Thank you to Blue Mountains Library for use of the historical images in this video.

Planning for a Home Renovation 

Between 1940 and 1990, asbestos was a popular construction material for Australian homes. If you’re starting a renovation, doing repairs or just redecorating in a home built before 1990, it is important to know the asbestos risks. It isn’t just the big jobs that can disturb asbestos, maintenance or even drilling to hang a picture can expose asbestos.  
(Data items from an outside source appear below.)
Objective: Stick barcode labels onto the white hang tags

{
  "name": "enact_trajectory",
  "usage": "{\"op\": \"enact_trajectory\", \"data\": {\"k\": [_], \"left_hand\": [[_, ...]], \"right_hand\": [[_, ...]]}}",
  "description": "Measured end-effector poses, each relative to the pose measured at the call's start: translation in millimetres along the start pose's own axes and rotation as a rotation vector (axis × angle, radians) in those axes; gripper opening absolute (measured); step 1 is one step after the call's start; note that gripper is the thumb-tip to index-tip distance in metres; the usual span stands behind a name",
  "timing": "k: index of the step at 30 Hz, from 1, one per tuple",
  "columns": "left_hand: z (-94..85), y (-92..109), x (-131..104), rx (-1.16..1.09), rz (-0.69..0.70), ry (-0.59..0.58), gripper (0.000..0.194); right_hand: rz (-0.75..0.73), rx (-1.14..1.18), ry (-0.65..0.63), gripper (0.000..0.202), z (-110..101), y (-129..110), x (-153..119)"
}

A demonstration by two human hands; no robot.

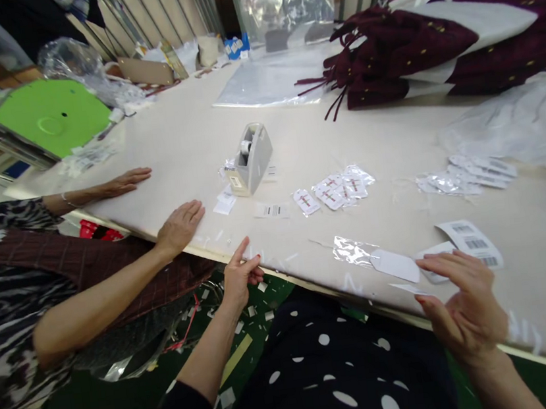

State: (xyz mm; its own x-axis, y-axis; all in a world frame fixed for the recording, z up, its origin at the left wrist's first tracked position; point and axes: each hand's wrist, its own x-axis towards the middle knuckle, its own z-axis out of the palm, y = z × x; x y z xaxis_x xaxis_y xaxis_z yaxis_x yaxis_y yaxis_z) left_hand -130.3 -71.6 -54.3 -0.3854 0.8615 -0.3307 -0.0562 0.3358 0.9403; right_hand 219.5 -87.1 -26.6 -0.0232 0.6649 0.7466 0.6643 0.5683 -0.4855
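At the table's near edge, my left hand (242,278) is open and holds nothing, its index finger stretched out and the thumb apart. My right hand (471,303) hovers over the table edge, palm turned inward, thumb and fingers apart. Its fingertips are close to a blank white hang tag (395,266); whether they touch it I cannot tell. A clear plastic sleeve (353,250) lies against the tag's left end. Just beyond the fingers is a sheet of barcode stickers (474,246), overlapping another white tag (434,261). A small white paper strip (410,289) lies near my thumb.
A grey tape dispenser (252,160) stands mid-table, with printed tags (334,192) and more tags (468,174) to its right. Dark maroon garments (408,48) are piled behind. A co-worker's hands (181,228) rest on the left edge, near a green plastic stool (50,115).
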Motion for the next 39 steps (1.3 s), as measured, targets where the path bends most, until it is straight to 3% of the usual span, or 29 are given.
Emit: {"op": "enact_trajectory", "data": {"k": [8,10,13,15,17,19,22,25,29,35,39], "left_hand": [[-13.8,12,-10,0.329,0.089,-0.102,0.087],[-17.1,19,-19,0.507,0.184,-0.010,0.083],[-15.5,29,-32,0.722,0.447,0.213,0.068],[-4.5,37,-41,0.725,0.520,0.193,0.051],[17.1,46,-52,0.623,0.448,0.019,0.030],[46.7,56,-65,0.437,0.240,-0.241,0.018],[92.2,69,-81,0.148,-0.160,-0.653,0.021],[122.8,75,-90,-0.020,-0.389,-0.893,0.026],[140.2,79,-91,-0.116,-0.491,-1.015,0.026],[153.9,80,-89,-0.133,-0.574,-1.058,0.024],[160.2,81,-87,-0.118,-0.581,-1.111,0.022]], "right_hand": [[-0.025,-0.034,-0.002,0.036,2,-4,1],[-0.073,-0.086,-0.006,0.035,-1,-8,6],[-0.149,-0.182,0.017,0.032,-2,-14,15],[-0.196,-0.229,0.041,0.032,0,-17,21],[-0.236,-0.249,0.055,0.033,3,-20,25],[-0.267,-0.251,0.057,0.034,4,-23,28],[-0.292,-0.260,0.058,0.032,1,-28,30],[-0.286,-0.279,0.054,0.033,-4,-29,28],[-0.250,-0.229,0.058,0.042,-6,-26,22],[-0.144,0.009,0.007,0.061,4,-19,16],[-0.045,0.173,-0.069,0.061,8,-17,10]]}}
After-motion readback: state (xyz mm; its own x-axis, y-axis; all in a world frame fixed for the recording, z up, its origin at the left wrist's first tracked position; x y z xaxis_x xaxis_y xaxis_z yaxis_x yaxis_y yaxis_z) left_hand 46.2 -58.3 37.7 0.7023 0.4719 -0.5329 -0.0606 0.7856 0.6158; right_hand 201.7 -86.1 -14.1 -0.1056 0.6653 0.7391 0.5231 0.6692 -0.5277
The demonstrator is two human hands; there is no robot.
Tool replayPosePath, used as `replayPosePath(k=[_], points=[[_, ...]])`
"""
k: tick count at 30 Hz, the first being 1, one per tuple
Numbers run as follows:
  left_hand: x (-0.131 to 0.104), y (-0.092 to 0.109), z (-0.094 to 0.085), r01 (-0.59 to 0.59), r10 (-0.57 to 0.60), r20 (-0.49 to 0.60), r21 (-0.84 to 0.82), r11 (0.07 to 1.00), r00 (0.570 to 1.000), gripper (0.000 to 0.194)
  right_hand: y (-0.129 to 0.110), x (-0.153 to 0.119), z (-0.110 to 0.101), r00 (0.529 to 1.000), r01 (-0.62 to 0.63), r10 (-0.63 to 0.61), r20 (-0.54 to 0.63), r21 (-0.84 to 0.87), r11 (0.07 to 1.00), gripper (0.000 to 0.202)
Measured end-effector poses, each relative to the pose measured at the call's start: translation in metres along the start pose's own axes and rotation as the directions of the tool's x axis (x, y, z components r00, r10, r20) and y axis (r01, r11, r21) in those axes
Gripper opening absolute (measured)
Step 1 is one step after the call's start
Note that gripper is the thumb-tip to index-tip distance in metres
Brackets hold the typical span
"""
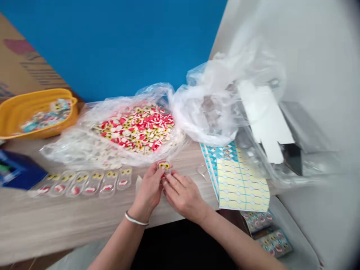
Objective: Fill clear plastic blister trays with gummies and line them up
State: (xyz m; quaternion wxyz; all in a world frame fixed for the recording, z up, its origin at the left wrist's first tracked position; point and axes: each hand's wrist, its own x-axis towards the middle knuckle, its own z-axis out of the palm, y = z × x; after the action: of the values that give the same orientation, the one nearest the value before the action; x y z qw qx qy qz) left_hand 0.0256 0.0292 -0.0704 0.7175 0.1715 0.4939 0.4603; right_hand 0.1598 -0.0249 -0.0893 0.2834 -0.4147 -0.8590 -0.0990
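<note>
My left hand (150, 187) pinches a small clear plastic case (164, 165) with two yellow eye-like pieces at its top. The fingers of my right hand (181, 193) are closed on the lower end of the same case, where a bit of red shows. Fingers hide most of the case. To the left of my hands, several similar clear cases (108, 183) lie in a row, each with yellow eyes and a red-and-white piece. Just beyond my hands, an open plastic bag (70, 150) holds a heap of small red, white and yellow pieces (140, 127).
A yellow basket (63, 129) of small packs and a dark blue box (24, 172) stand at left. On the right lie sticker sheets (243, 187), a clear oval piece (202, 171), crumpled plastic bags (208, 112) and a white card box (264, 116). Packed cases (274, 243) sit below the table.
</note>
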Motion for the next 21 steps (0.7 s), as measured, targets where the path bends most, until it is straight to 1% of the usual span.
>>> replayPosePath(k=[2, 4, 5, 7, 8, 9, 10, 11, 12, 13, 14, 15, 16, 19, 21], points=[[0.003, -0.002, 0.006, 0.022, -0.022, 0.007, 0.012, 1.0, 1.0, 0.037, 0.005, -0.002, -0.008, 0.997, -0.069, 0.069, -0.03, 0.016, 0.998, 0.027], [0.007, -0.003, 0.013, 0.03, -0.03, 0.017, 0.02, 0.999, 0.999, 0.039, 0.024, 0.0, -0.019, 0.986, -0.152, 0.155, -0.066, 0.057, 0.987, 0.025], [0.009, -0.003, 0.016, 0.034, -0.034, 0.016, 0.03, 0.999, 0.999, 0.039, 0.041, 0.002, -0.024, 0.975, -0.199, 0.205, -0.086, 0.073, 0.977, 0.024], [0.012, -0.002, 0.023, 0.044, -0.044, 0.004, 0.06, 0.997, 0.999, 0.036, 0.086, 0.008, -0.035, 0.935, -0.324, 0.332, -0.124, 0.08, 0.943, 0.026], [0.014, -0.001, 0.027, 0.051, -0.051, -0.003, 0.076, 0.996, 0.999, 0.035, 0.113, 0.013, -0.039, 0.899, -0.412, 0.418, -0.13, 0.07, 0.908, 0.028], [0.015, -0.002, 0.03, 0.059, -0.058, -0.007, 0.091, 0.994, 0.998, 0.033, 0.14, 0.018, -0.043, 0.846, -0.517, 0.52, -0.117, 0.055, 0.854, 0.029], [0.016, -0.002, 0.033, 0.066, -0.066, -0.005, 0.101, 0.993, 0.998, 0.031, 0.166, 0.023, -0.045, 0.782, -0.62, 0.619, -0.077, 0.018, 0.785, 0.03], [0.017, -0.004, 0.036, 0.076, -0.077, 0.001, 0.108, 0.991, 0.997, 0.03, 0.189, 0.029, -0.047, 0.709, -0.705, 0.705, -0.001, -0.033, 0.709, 0.032], [0.018, -0.005, 0.038, 0.088, -0.09, 0.01, 0.112, 0.99, 0.996, 0.03, 0.21, 0.035, -0.046, 0.629, -0.769, 0.774, 0.072, -0.091, 0.633, 0.034], [0.019, -0.007, 0.039, 0.1, -0.103, 0.018, 0.114, 0.988, 0.995, 0.031, 0.226, 0.04, -0.044, 0.56, -0.805, 0.817, 0.134, -0.142, 0.575, 0.034], [0.021, -0.009, 0.04, 0.11, -0.114, 0.026, 0.113, 0.987, 0.993, 0.032, 0.239, 0.044, -0.041, 0.506, -0.825, 0.843, 0.182, -0.182, 0.534, 0.034], [0.022, -0.011, 0.04, 0.117, -0.122, 0.034, 0.11, 0.987, 0.992, 0.034, 0.247, 0.048, -0.037, 0.468, -0.836, 0.858, 0.212, -0.208, 0.508, 0.033], [0.023, -0.013, 0.04, 0.124, -0.128, 0.037, 0.106, 0.987, 0.991, 0.036, 0.253, 0.051, -0.033, 0.445, -0.842, 0.866, 0.228, -0.224, 0.491, 0.031], [0.026, -0.016, 0.04, 0.137, -0.141, 0.033, 0.103, 0.985, 0.989, 0.038, 0.259, 0.053, -0.022, 0.393, -0.857, 0.887, 0.242, -0.255, 0.449, 0.024], [0.028, -0.018, 0.041, 0.139, -0.143, 0.033, 0.106, 0.985, 0.989, 0.039, 0.259, 0.051, -0.021, 0.373, -0.866, 0.899, 0.229, -0.261, 0.426, 0.026]])
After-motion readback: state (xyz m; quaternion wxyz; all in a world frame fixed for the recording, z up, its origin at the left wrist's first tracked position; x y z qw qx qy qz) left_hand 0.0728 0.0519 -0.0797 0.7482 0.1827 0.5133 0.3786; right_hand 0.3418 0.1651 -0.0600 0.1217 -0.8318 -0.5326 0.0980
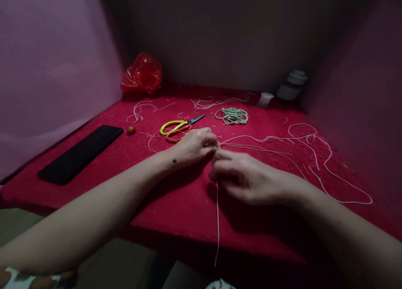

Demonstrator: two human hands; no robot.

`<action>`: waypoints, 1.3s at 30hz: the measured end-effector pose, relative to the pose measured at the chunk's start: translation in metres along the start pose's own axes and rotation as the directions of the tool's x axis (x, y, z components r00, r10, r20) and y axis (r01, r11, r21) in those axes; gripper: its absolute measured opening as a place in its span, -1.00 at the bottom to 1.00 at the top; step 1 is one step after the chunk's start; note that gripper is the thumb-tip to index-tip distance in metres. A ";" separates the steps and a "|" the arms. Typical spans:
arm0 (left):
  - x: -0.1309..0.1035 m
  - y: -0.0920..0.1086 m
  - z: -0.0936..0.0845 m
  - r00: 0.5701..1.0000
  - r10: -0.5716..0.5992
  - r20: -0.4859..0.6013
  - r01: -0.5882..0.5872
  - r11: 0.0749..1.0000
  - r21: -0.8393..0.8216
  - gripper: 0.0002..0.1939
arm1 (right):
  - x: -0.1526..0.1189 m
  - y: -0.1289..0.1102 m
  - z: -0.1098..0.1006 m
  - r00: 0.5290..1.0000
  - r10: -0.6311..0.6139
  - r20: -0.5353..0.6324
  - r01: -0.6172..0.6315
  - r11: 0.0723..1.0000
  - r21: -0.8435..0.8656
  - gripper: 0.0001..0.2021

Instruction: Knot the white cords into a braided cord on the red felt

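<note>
My left hand (199, 144) rests on the red cloth, its fingers pinched on the thin cords where they meet. Close beside it, my right hand (240, 174) has curled, slightly blurred fingers around a white cord (217, 222), which hangs down over the table's front edge. From between the hands, a long white cord (329, 155) runs right in loops, and thinner tan cords (264, 149) lie alongside. Just beyond my left hand are scissors (180, 125) with yellow and red handles. A bundle of green and white braided cord (234, 115) lies behind the hands.
A black phone (81, 155) and a small reddish-brown ball (131, 130) lie at the left. At the back stand a red plastic bag (143, 75), a white spool (265, 99) and a white container (292, 86). Loose threads (138, 113) and clippings are scattered on the red cloth (182, 213).
</note>
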State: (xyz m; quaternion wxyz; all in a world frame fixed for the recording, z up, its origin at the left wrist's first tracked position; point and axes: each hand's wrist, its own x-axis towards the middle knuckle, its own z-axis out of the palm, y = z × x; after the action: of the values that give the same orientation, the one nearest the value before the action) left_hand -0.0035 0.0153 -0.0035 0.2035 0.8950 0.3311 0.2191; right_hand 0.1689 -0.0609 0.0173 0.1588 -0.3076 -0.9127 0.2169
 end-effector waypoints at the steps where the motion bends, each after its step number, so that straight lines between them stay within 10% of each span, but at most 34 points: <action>1: 0.000 0.000 0.000 1.000 0.001 -0.005 -0.001 1.000 0.007 -0.89 | 0.002 0.007 0.000 0.992 0.020 -0.127 -0.020 1.000 0.000 -0.84; 6: 0.001 -0.001 0.002 1.000 0.006 0.006 -0.007 0.999 0.044 -0.89 | 0.015 0.040 0.010 0.887 0.145 -0.439 -0.201 0.976 -0.085 -0.81; 32: -0.002 0.004 -0.001 0.988 0.117 0.101 -0.154 0.704 0.694 -0.79 | 0.024 0.057 0.020 0.906 0.201 -0.373 -0.209 0.978 0.019 -0.93; 39: -0.004 -0.003 -0.007 0.993 0.069 0.094 -0.110 0.823 0.558 -0.81 | 0.024 0.056 0.021 0.917 0.226 -0.330 -0.264 0.961 -0.078 -0.95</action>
State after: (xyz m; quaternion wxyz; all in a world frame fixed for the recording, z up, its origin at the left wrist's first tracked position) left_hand -0.0110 0.0163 -0.0001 -0.0676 0.9368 0.3313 0.0898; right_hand 0.1696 -0.0116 -0.0243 0.2565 -0.4595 -0.8408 0.1272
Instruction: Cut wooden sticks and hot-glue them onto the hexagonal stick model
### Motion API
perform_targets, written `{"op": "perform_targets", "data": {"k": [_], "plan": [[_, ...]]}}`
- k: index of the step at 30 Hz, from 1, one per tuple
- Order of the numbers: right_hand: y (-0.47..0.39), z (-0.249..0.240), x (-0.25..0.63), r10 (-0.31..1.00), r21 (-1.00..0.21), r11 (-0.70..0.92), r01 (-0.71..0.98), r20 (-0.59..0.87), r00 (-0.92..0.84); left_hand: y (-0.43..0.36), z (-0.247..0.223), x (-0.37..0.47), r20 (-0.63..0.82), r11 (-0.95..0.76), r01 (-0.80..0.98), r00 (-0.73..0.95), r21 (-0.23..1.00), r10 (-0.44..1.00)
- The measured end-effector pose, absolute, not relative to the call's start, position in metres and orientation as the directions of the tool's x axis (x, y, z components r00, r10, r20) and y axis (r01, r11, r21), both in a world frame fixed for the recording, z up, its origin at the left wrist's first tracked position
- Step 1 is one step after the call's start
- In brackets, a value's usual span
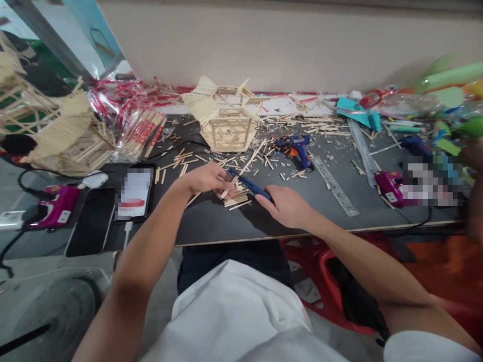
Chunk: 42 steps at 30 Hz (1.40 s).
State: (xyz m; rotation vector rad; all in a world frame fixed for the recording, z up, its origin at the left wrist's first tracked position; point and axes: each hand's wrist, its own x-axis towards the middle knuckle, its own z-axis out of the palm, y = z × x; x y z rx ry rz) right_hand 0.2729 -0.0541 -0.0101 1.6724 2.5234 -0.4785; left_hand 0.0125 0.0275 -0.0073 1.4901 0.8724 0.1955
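Note:
My left hand (211,179) is closed, its fingertips pinching a pale wooden stick (225,193) over the table. In my right hand (286,205) is a slim dark-blue hand tool (249,185). Its narrow front end lies against the sticks by my left fingertips; blade or jaws are too small to make out. Just below, a little pile of short cut sticks (237,200) lies on the dark tabletop. Behind both hands stands a many-sided lantern-like frame (227,129) built from wooden sticks. A blue glue gun (300,150) lies to its right.
Loose stick pieces (181,158) and scraps cover much of the table (211,229). Left are two phones (90,221), a purple power adapter (60,206) and another stick structure (71,136). A clear ruler (335,187) and second purple adapter (390,187) lie right. Bagged chopsticks (139,131) sit behind.

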Motion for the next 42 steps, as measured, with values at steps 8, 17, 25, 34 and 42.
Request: {"op": "perform_targets", "data": {"k": [8,17,25,34,42], "plan": [[-0.06,-0.006,0.266,0.894,-0.127,0.347,0.929,-0.254,-0.369,0.027,-0.006,0.013,-0.411,0.157,0.408,0.67,0.9,0.618],[-0.065,-0.011,0.272,0.911,-0.097,0.312,0.945,-0.25,-0.327,0.024,0.01,0.003,-0.356,-0.056,0.496,0.693,0.867,0.626],[-0.096,-0.032,0.318,0.973,-0.028,0.227,0.973,0.056,-0.226,0.028,-0.007,0.005,-0.079,-0.307,0.829,0.385,0.467,0.919],[-0.116,-0.045,0.329,0.977,0.069,0.156,0.985,0.137,-0.164,0.023,-0.013,0.019,-0.089,-0.4,0.839,0.46,0.368,0.883],[-0.118,-0.045,0.326,0.984,0.042,0.131,0.99,0.118,-0.135,0.023,-0.014,0.015,-0.046,-0.477,0.803,0.525,0.357,0.85]]}}
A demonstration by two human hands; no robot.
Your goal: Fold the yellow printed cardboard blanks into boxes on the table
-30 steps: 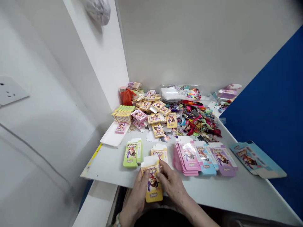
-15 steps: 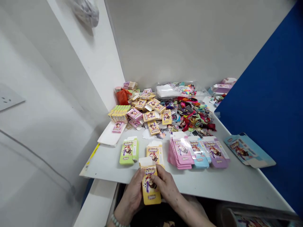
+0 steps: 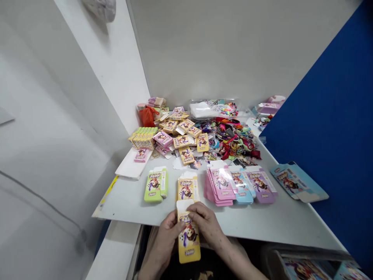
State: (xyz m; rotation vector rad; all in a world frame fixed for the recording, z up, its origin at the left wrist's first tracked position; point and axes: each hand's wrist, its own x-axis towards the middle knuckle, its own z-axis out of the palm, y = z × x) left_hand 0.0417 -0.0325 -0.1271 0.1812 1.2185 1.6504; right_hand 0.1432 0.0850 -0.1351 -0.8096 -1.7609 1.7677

Asbestos is found in many parts of older homes, including: 

•    roofing  
•    ceilings and internal walls 
•    eaves  
•    fencing 
•    flue and water pipes 
•    fireplaces 
•    behind tiles 
•    flooring underlay. 

Before you start work use the Asbestos Checker or have a licensed asbestos assessor inspect your property to find asbestos. It’s cheaper and easier to deal with asbestos if it isn’t a surprise.

If you’re renovating, it is likely that you will disturb some asbestos-containing materials.  

If you think something might be asbestos, treat it like it is. Do not sand, scrub, water-blast, cut or drill into suspected asbestos and take proper safety precautions.   

In some cases, you may think about removing asbestos in your own home. You must always use a licensed asbestos professional to remove friable asbestos and when there is more than 10sqm of non-friable (bonded) asbestos. However, due to the risks associated with disturbing asbestos, SafeWork NSW recommends you use a licensed asbestos professional to remove any amount of non-friable asbestos.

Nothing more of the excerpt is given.